What you will do
From the listing below, work out how many lines contain "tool". Reply with that number only.

** Data section follows **

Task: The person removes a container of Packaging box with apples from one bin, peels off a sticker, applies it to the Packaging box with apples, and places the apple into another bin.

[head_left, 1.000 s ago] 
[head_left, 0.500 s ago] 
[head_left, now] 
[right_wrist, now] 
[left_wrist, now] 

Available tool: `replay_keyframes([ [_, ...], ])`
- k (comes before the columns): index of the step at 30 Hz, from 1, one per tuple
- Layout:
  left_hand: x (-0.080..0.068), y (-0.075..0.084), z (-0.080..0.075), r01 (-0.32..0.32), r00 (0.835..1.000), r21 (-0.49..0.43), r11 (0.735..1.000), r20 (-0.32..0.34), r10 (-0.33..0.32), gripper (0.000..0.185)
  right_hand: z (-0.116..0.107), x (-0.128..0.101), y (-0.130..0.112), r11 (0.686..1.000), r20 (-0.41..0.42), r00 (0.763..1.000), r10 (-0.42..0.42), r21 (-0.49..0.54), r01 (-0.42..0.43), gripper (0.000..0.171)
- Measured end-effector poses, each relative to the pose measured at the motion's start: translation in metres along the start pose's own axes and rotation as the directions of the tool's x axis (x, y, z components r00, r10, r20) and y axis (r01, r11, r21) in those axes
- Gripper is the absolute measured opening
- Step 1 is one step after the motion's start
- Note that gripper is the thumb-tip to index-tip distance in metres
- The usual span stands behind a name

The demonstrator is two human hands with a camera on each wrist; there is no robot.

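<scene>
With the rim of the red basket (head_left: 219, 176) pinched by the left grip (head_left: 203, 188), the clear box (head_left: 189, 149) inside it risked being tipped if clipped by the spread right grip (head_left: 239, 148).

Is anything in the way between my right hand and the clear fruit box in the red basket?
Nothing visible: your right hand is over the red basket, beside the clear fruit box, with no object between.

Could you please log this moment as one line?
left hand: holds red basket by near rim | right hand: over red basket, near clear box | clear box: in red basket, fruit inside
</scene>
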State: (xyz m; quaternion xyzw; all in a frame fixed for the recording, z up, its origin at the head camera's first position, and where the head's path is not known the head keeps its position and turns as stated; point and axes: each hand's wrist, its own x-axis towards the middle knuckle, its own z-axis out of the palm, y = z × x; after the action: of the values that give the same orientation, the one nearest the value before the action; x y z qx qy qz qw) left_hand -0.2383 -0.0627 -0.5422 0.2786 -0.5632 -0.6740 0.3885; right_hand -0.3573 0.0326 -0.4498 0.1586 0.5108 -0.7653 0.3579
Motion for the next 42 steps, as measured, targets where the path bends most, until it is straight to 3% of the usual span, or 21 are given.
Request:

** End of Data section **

Task output
2